Czech-Israeli writer, playwright, literary translator and diplomat

Avigdor Dagan (Hebrew: אביגדור דגן; born Viktor Fischl; 30 June 1912 – 28 May 2006) was a Czech-Israeli writer, playwright, literary translator, and diplomat. Prior to adopting the Hebraic name in 1955, his name was Viktor Fischl, Dagan, being related to the Hebrew word dag (fish), an approximate translation of Fischl as a diminutive of "fish".

==Life==
After graduating from the Charles University in Prague, he entered the diplomatic service. In 1939 he emigrated to the United Kingdom to escape the Nazis, where he became an associate to Jan Masaryk. After the end of the war, he returned home, but on the 1948 coup d'état emigrated to Israel, thereafter changing his name to the one he held through the end of his life.

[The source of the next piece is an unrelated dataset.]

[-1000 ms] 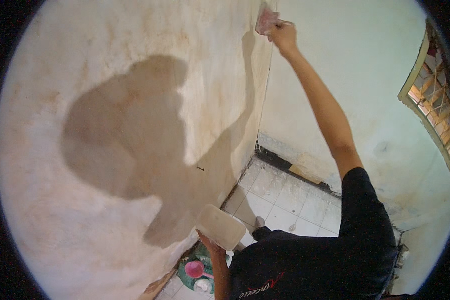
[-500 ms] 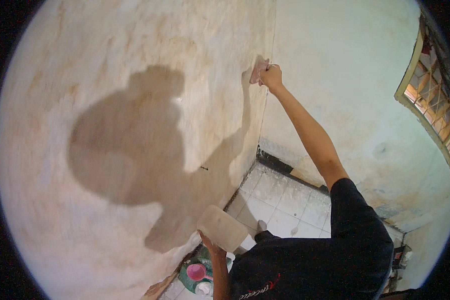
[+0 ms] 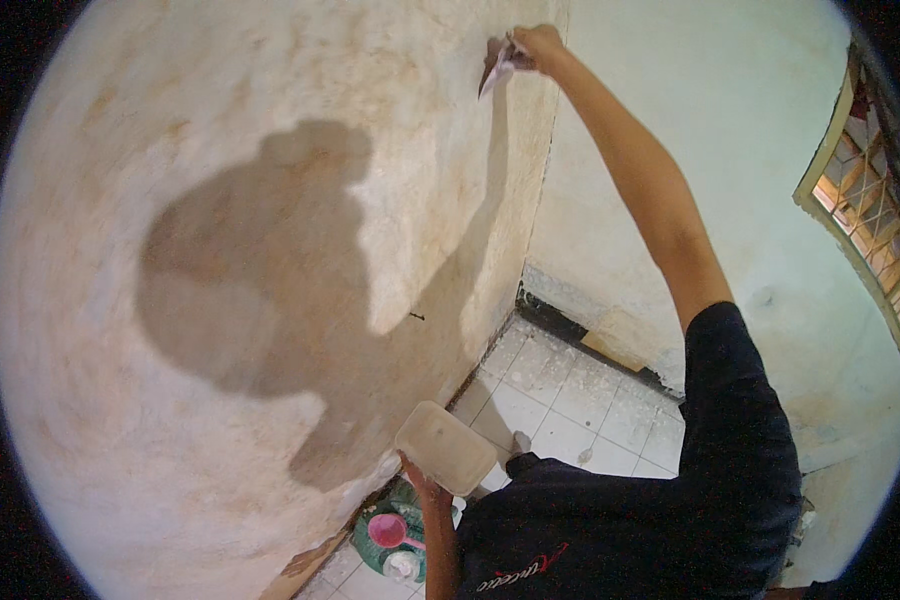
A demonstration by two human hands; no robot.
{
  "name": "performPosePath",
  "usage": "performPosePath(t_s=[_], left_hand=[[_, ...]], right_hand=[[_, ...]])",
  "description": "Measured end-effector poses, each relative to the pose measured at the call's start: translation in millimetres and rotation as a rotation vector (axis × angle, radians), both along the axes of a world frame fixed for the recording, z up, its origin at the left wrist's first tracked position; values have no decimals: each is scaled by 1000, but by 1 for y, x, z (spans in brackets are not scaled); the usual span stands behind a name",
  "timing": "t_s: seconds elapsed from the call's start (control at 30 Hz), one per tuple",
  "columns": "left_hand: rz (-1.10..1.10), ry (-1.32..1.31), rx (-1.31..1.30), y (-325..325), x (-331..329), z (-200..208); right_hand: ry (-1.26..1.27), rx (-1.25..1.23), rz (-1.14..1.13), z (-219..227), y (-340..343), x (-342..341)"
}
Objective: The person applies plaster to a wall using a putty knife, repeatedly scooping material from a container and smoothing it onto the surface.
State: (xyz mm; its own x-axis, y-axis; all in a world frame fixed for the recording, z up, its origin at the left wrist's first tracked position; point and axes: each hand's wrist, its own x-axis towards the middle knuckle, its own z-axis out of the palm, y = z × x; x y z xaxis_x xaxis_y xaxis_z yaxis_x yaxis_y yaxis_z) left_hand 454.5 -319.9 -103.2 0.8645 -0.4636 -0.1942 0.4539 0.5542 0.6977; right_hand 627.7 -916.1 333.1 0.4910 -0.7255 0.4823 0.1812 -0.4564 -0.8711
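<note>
Head view: right hand (image 3: 540, 46), fingers closed round a scraper (image 3: 492, 76), upper centre; left hand (image 3: 425, 484), fingers holding a tray (image 3: 448, 450), lower centre; we judge steep tilting could gouge the wall (image 3: 80, 330).

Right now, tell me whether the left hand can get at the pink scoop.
Probably not: the left hand is taken up with holding the tub, and the pink scoop appears to lie well below it.

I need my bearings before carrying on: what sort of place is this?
Probably an indoor room, perhaps under renovation: the left wall is blotchy and stained, the white floor tiles are spattered, and the right hand holds a flat tool up by that wall.
</note>
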Motion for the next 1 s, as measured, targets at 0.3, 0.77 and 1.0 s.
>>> performPosePath(t_s=[0.3,0.77,1.0], left_hand=[[-49,-120,-24,-2,14,-16],[5,287,-219,-21,14,16],[71,222,-333,-55,10,9]], right_hand=[[-237,-154,-78,153,59,-56],[359,73,188,-230,337,-233],[499,-490,293,-273,431,-232]])
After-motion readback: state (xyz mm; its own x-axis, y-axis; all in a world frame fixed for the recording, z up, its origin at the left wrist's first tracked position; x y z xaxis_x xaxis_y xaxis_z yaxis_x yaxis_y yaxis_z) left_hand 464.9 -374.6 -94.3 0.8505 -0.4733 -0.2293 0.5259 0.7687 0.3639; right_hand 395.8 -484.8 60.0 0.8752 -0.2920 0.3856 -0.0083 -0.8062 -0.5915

In Israel he continued his diplomatic career becoming plenipotentiary; he was the first Israeli ambassador to Austria in 1956, the Ambassador to Norway (and while based in Oslo, he was Ambassador to Iceland and Poland. At the same time he continued writing in Czech. Most of his prose was first published in Israel, some in England or in the US. In 1990 he visited his homeland for the first time since his fleeing for refuge. After a long break, publication resumed in his home country, and his works received broader recognition. He was awarded the honorary doctorate from the Charles University.

Although he was able to be employed as a diplomat and produce output as an author at the same time, from 1977 onward he devoted his time solely to writing. In his lifelong literary career, he started out as a poet, then later became known as a writer of collections of short stories and novels. He is known for his modern Czech translations of Psalms and the Song of Songs. His works were translated from Czech into Hebrew as well as other languages; his best known novel Dvorní šašci (The Court Jesters) was translated into 12 languages.

== Selected works ==
- Jaro (Spring) (1933)
- Kniha nocí (1936)
- Hebrejské melodie (Hebrew tunes) (1936)
- Evropské žalmy (London, 1941)
- Mrtvá ves (London, 1943)
- Anglické sonety (1946)
- Písen o lítosti (1948)
- Kuropění (The Cock's Crow) (1975)
- The Clock of Human Form (1982)
- Dvorní šašci (The Court Jester, 1990, Japanese translation: 2001)
- Kafka of Jerusalem (1996)
- Poezie Starého zákona (Tales of an Old Silk Hat) (1998)

=== Non-fiction ===
- Hovory s Janem Masarykem (Conversations with Jan Masaryk, 1952 in the USA)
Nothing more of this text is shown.